__Try it__: Whenever a line in the data below includes the string "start", copy it out.

__Input data__:
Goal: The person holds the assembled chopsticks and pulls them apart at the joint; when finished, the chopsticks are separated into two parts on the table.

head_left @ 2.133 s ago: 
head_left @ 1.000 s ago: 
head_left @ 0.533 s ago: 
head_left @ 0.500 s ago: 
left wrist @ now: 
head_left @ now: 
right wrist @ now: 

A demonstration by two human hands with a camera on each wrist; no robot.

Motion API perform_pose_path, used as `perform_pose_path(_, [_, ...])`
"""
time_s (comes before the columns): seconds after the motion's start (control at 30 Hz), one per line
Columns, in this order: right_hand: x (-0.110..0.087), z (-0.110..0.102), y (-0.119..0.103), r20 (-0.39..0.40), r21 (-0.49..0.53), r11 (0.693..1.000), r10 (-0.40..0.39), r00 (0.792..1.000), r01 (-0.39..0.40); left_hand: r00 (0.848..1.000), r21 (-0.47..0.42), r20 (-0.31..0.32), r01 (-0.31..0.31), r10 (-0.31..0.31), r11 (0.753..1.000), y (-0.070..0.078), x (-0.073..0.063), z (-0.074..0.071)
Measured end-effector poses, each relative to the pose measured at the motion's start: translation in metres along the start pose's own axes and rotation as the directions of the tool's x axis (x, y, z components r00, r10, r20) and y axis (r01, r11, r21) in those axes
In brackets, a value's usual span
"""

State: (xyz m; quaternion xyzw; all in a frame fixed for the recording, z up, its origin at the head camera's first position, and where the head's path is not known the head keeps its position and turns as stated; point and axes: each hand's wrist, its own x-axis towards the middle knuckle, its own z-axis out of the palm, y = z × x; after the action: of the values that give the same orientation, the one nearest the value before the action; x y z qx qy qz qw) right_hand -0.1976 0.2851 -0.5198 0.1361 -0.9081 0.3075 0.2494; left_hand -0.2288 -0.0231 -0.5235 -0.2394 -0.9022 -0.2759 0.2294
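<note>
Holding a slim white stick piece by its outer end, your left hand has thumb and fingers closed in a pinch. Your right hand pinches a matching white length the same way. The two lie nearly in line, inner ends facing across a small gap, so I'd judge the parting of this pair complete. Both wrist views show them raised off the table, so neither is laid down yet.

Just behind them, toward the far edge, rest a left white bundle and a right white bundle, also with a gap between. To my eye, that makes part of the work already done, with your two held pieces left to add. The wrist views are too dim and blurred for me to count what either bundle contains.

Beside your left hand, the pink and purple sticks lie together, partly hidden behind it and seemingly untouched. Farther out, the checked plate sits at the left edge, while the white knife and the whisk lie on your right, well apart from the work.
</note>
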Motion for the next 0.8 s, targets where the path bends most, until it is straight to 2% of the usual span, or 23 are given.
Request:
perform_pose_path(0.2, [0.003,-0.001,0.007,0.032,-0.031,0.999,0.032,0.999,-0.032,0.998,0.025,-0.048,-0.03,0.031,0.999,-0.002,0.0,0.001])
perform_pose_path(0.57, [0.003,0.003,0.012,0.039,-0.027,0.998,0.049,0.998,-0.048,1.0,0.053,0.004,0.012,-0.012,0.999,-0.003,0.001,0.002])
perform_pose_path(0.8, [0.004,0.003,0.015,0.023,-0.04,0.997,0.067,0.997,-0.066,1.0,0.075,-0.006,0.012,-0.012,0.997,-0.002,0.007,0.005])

__Task response__:
time_s (comes before the columns): seconds after the motion's start (control at 30 Hz), one per line
Measured end-effector poses, each relative to the pose measured at the motion's start: translation in metres along the start pose's own axes and rotation as the directions of the tool's x axis (x, y, z components r00, r10, r20) and y axis (r01, r11, r21) in those axes

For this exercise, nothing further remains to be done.